PF-06840003’s development trajectory has directly shaped the broader field of IDO1 inhibitor research in CNS malignancies. Preclinical studies published in Clinical Cancer Research demonstrated that simultaneous administration of an IDO1 inhibitor with radiation and PD-1 blockade provided durable tumor control in 30–40% of mice with advanced intracranial GBM — long-term absence of tumor persisted for ≥150 days of post-treatment monitoring. These findings form the scientific basis for ongoing next-generation trials combining IDO1 inhibition, checkpoint blockade, and radiotherapy in GBM. IDO1 is rapidly stimulated and highly expressed in glioblastoma in response to ongoing immune surveillance, with increased levels of intratumoral IDO expression directly associated with worse overall survival in GBM patients — confirming this pathway as a critical and ongoing research priority.

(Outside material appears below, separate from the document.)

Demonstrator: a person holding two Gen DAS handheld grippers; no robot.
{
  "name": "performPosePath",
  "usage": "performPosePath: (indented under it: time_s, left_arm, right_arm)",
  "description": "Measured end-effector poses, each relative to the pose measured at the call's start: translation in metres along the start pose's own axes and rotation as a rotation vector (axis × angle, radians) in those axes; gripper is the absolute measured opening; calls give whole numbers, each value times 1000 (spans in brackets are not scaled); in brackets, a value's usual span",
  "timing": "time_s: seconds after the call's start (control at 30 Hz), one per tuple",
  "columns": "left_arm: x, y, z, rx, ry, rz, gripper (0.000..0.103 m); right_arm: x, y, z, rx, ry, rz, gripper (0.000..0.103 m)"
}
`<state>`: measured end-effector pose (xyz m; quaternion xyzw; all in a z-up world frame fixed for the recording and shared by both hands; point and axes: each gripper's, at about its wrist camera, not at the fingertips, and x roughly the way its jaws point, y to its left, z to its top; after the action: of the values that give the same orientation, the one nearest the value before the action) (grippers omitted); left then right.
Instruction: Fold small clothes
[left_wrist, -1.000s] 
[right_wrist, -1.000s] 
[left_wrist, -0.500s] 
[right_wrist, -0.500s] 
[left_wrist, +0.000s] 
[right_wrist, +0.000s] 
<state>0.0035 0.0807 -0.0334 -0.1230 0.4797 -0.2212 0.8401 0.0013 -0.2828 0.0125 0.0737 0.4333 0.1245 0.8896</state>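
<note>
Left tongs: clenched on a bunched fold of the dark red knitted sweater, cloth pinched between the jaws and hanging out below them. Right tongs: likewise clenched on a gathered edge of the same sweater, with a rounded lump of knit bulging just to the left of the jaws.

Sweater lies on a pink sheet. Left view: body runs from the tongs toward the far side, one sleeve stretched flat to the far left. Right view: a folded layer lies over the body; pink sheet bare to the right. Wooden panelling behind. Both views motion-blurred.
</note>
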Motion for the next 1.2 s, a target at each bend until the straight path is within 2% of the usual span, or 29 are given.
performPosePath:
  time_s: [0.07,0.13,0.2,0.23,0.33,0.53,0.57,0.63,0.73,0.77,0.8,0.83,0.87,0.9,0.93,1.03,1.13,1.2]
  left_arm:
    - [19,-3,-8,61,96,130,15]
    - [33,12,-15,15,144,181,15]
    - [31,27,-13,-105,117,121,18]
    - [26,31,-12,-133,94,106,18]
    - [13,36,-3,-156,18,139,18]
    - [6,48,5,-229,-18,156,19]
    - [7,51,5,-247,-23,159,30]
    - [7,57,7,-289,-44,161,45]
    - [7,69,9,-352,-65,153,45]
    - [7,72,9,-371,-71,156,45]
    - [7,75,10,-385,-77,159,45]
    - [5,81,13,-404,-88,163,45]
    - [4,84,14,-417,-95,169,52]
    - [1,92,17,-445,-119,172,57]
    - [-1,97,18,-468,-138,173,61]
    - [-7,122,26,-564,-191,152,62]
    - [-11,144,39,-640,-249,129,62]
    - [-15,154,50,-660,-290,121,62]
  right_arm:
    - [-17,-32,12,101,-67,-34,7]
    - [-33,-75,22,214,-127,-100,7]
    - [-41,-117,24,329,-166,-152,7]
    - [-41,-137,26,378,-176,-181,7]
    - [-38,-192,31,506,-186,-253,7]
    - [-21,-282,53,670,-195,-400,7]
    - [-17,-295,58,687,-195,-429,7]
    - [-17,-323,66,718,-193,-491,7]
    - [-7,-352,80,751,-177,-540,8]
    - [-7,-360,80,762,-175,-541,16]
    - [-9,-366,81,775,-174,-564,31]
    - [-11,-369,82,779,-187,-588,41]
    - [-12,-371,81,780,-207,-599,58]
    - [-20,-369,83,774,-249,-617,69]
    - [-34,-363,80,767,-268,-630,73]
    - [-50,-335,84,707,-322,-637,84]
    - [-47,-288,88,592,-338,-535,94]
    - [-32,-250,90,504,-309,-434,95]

Patient Management and Practical Recommendations

Pre-Treatment Tests:

• Liver function tests (LFTs) including ALT, AST, and bilirubin — mandatory baseline
• Complete blood count (CBC) with differential
• MRI brain with contrast — baseline tumor burden and CNS status assessment
• IDO1 expression profiling where available — may serve as a predictive biomarker
• Pregnancy test for all women of childbearing age

Precautions During Treatment:

• Monitor LFTs before each dose escalation step and at regular intervals throughout treatment
• Report any new or worsening neurological symptoms immediately — distinguish drug effect from tumor progression
• PF-06840003 is available only through participation in an approved clinical trial

Do’s and Don’ts:

• DO take PF-06840003 at the same time each day to maintain consistent drug levels
• DO report any fever, unusual fatigue, or yellowing of the skin or eyes immediately
• DO attend all scheduled pharmacokinetic blood sampling and MRI imaging appointments
• DON’T take PF-06840003 outside of a supervised clinical trial — it is not available for routine use
• DON’T become pregnant during treatment — immune pathway modulation carries theoretical fetal risk
• DON’T self-manage any side effects without consulting your oncology team first

Legal Disclaimer

The information in this guide is for educational purposes only and does not constitute medical advice, diagnosis, or a treatment recommendation. IDO1 Inhibitor PF-06840003 is an investigational drug that is not approved by the US Food and Drug Administration (FDA) or any major regulatory authority for routine clinical use. It is currently available only through participation in approved clinical trials. All treatment decisions must be made in consultation with a qualified oncologist or licensed healthcare professional with full knowledge of the patient’s complete medical history. This content does not replace official investigational protocol documentation or professional medical judgment.